The below code block is quite large, so I'll explain the rationale before we jump into the code. For a given galaxy, we need to identify which stars are variable, and then calculate their variability periods via a Lomb-Scargle periodogram. We can then put those periods into the period-luminosity relationships we found in an earlier workbook to yield the approx. intrinsic luminosity of each star. We then compare that with that stars observed flux and obtain the distance to that star as a result. Finally, we can use a statistical trick to ignore outlying data and take the average of the remaining (valid) data points to obtain an estimate for a galaxys distance.
import pandas as pd
import numpy as np
from astropy.timeseries import LombScargle
freqs = np.linspace(1/120, 0.45, 1000)
distance_data = pd.DataFrame({'Name': GalaxyNames})
PL_dists = np.zeros(len(GalaxyNames))
PL_unc = np.zeros(len(GalaxyNames))
for num, name in enumerate(GalaxyNames): # iterate over the identified galaxies
galaxdata = pd.read_csv(datapath + f'/Star Clusters/{name}.txt', delimiter=' ')

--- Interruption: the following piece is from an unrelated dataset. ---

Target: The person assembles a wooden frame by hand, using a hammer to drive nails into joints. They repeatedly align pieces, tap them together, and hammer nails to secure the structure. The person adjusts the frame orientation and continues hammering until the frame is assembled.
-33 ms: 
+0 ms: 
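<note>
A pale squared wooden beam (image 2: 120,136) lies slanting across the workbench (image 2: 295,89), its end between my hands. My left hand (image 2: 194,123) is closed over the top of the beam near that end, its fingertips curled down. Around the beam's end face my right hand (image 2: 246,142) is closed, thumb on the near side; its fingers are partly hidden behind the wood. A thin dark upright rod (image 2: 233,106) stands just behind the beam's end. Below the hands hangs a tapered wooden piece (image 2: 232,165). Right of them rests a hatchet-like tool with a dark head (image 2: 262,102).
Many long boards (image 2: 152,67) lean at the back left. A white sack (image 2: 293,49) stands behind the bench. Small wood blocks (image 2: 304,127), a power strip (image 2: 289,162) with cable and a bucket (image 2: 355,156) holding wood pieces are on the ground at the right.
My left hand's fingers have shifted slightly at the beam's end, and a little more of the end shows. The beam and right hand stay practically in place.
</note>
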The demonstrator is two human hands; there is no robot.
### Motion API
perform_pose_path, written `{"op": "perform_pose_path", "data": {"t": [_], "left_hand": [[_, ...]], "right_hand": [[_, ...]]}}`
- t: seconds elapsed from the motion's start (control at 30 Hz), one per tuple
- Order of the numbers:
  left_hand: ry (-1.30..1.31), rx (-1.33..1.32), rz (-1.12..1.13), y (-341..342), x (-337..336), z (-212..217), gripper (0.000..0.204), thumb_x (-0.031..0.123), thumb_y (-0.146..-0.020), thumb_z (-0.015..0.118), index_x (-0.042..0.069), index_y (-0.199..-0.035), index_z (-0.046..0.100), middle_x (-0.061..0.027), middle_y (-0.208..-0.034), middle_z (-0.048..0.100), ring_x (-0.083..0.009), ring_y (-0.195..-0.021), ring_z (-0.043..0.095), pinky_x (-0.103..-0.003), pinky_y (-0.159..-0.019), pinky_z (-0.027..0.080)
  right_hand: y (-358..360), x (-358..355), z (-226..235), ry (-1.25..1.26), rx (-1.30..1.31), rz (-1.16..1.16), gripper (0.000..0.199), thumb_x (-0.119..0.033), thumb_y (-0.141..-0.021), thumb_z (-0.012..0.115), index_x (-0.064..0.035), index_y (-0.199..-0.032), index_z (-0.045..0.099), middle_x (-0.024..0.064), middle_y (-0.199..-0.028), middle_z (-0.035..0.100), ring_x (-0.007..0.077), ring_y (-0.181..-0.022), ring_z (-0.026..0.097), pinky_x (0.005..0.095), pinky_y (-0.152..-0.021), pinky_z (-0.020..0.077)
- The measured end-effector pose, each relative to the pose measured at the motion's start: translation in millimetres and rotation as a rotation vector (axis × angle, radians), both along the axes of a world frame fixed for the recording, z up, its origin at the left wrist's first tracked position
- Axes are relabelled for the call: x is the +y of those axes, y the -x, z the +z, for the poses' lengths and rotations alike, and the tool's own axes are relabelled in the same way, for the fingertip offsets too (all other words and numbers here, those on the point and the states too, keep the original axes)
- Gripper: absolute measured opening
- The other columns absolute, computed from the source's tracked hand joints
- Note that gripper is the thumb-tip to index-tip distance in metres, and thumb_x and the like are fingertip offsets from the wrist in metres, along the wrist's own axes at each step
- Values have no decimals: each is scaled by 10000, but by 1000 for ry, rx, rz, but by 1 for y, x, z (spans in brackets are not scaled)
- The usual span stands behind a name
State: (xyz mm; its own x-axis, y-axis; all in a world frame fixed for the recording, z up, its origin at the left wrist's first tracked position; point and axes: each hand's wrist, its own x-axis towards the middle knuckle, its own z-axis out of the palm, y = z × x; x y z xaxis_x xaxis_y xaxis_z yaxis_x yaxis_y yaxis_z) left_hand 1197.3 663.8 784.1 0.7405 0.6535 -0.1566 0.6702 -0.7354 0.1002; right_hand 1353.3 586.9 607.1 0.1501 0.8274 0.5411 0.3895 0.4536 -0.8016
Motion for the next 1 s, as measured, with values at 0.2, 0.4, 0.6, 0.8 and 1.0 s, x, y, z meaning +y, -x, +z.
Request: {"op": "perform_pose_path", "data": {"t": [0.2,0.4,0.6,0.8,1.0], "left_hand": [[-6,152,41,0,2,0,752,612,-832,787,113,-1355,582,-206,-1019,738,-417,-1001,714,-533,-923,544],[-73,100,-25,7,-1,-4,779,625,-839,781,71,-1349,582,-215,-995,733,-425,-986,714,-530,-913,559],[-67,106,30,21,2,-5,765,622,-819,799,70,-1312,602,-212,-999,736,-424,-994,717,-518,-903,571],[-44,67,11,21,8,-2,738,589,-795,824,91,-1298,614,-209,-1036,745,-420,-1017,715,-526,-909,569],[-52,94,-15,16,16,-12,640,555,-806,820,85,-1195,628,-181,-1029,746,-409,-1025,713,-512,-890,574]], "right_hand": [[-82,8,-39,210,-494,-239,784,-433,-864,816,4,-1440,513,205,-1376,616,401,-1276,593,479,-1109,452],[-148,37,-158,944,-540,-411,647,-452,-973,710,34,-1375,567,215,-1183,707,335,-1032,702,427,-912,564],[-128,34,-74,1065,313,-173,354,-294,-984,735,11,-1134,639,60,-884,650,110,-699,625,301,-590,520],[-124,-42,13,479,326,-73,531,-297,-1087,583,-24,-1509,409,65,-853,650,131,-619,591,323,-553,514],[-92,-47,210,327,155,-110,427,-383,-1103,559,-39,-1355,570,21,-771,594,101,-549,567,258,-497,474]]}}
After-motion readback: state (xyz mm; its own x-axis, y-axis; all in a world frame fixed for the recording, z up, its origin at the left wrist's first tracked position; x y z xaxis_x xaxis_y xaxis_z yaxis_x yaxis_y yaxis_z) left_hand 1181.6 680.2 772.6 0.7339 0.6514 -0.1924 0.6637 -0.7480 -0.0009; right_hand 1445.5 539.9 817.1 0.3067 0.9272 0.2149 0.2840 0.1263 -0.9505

# now to isolate the variable stars
variables = galaxdata['Variable?']
variableindexes = [i for i, x in enumerate(variables) if x == 1]
variablenames = galaxdata['Name'][variableindexes].to_numpy()
periods = np.zeros(len(variablenames)) # initialise
# now calculate the period of each variable star via LS periodogram
for i, star in enumerate(variablenames):
photometryData = pd.read_csv(datapath + f"/Variable Star Data/{star}.txt", delimiter=' ')
time, flux = photometryData['Time'], photometryData['NormalisedFlux'] # just extract the columns as variables
LS = LombScargle(time, flux) # initialize a Lomb-Scargle fitting
power = LS.power(freqs) # calculate LS power
bestfreq = freqs[np.argmax(power)] # which frequency has the highest Lomb-Scargle power?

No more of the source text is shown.